1. I got to find the center of the circle.

Yes, that will given you two points on the line, allowing you to determine the equation of the line.

RTCNTC said:
2. I got to find the distance between the center of the circle and the given point. The distance is the radius.

No, you don't need to know the radius of the circle, although you will likely have it when finding the center of the circle.

RTCNTC said:
3. I must then write the equation in standard form.

Yes?

The problem statement simply says to find an equation of the line...the form in which you give it is up to you. :)
 
  • #3
RTCNTC said:
Find an equation of the line that passes through (3, -5) and through the center of the circle 4x^2 + 8x + 4y^2 - 24y + 15 = 0.

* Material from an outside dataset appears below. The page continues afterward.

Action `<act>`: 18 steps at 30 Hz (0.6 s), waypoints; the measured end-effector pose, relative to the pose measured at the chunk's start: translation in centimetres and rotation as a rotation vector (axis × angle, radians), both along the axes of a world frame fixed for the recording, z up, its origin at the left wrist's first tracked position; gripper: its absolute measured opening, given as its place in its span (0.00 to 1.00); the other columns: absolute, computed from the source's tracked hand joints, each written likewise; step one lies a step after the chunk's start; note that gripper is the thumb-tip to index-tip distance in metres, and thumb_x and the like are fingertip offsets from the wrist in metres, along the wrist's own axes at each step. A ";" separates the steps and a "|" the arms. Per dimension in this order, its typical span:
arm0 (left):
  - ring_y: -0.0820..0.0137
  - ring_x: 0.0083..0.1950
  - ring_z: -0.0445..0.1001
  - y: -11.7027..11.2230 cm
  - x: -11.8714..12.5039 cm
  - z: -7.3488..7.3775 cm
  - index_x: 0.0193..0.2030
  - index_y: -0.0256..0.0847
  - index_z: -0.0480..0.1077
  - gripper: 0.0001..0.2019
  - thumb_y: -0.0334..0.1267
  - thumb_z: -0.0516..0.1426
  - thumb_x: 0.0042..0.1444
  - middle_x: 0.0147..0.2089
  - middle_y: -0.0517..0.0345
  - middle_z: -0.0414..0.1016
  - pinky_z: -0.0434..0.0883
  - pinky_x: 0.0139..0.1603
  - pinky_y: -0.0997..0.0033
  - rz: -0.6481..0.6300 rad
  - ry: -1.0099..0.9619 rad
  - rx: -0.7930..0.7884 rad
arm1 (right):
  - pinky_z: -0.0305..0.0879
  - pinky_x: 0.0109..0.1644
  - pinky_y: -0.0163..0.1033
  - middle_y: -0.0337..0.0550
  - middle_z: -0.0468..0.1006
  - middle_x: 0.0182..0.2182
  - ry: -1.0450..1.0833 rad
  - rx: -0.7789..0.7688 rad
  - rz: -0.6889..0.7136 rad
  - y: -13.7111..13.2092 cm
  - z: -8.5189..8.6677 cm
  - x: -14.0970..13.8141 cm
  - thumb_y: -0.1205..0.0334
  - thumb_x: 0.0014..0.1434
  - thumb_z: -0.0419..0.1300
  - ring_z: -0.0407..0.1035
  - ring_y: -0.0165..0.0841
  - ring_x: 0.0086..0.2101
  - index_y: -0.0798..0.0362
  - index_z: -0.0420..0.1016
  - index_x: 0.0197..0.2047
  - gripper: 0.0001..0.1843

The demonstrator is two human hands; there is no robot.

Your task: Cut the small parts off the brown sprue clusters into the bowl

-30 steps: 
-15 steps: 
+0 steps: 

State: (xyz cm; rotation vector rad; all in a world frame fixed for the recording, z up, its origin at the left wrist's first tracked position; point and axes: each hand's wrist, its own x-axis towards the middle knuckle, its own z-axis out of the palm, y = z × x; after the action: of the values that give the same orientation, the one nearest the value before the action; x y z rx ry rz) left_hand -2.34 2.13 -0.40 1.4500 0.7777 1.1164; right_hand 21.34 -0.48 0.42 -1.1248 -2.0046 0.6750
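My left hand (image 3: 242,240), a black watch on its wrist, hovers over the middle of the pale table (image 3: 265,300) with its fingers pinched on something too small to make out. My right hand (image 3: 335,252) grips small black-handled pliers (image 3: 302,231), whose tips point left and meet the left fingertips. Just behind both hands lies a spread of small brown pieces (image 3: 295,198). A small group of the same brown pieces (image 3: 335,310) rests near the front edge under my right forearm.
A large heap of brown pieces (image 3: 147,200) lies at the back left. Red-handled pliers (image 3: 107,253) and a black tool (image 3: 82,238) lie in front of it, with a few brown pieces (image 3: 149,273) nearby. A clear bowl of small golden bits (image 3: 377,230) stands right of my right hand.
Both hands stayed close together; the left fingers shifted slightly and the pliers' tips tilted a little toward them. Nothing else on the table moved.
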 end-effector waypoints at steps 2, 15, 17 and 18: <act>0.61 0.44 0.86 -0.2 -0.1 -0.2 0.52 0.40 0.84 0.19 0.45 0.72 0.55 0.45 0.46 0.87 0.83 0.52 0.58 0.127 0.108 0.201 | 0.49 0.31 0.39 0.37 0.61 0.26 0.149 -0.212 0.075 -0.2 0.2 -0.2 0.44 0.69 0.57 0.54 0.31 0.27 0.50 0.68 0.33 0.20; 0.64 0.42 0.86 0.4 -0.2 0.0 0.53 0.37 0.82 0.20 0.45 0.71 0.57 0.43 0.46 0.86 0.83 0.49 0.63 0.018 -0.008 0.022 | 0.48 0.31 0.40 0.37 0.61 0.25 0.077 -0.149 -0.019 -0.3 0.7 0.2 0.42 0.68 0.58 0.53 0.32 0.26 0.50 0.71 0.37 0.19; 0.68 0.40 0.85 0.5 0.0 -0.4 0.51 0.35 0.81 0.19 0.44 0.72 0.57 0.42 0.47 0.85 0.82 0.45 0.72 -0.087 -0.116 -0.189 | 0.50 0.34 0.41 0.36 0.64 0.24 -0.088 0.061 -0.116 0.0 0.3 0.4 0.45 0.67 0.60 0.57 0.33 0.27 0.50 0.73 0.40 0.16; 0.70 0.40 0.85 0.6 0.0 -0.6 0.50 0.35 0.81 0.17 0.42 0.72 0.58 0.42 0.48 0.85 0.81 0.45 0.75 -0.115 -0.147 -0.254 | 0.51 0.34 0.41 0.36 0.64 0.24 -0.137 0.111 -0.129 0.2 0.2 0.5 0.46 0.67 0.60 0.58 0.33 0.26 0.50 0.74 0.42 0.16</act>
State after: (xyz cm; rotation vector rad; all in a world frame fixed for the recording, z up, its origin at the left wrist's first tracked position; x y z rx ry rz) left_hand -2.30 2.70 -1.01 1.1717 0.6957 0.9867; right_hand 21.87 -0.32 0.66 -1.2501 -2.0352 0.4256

1. I got to find the center of the circle.
4(x^2+ 2x)+ 4(y^2- 6y)= -15. Complete the two squares.
2. I got to find the distance between the center of the circle and the given point. The distance is the radius.
No, you don't need to do find the distance. Further, since 4(9)+ 8(3)+ 5(25)- 24(-5)+ 15 is NOT 0, the given point does NOT lie on the circle. The distance between the two points is NOT the radius of the circle.
3. I must then write the equation in standard form.

Yes?
\
Are you required to write it in "standard form"? Any (non-vertical) line can be written in the form y= ax+ b. Taking the two points, the center of the circle and (3, -5), as (x, y) gives two equations to solve for a and b.
 
  • #4
MarkFL said:
Yes, that will given you two points on the line, allowing you to determine the equation of the line.
No, you don't need to know the radius of the circle, although you will likely have it when finding the center of the circle.
The problem statement simply says to find an equation of the line...the form in which you give it is up to you. :)

Steps:

1. Find center of the circle.

2. Find the slope m having the given point and center of circle.

3. Use the point-slope formula using the slope found in step 3 and one of the points.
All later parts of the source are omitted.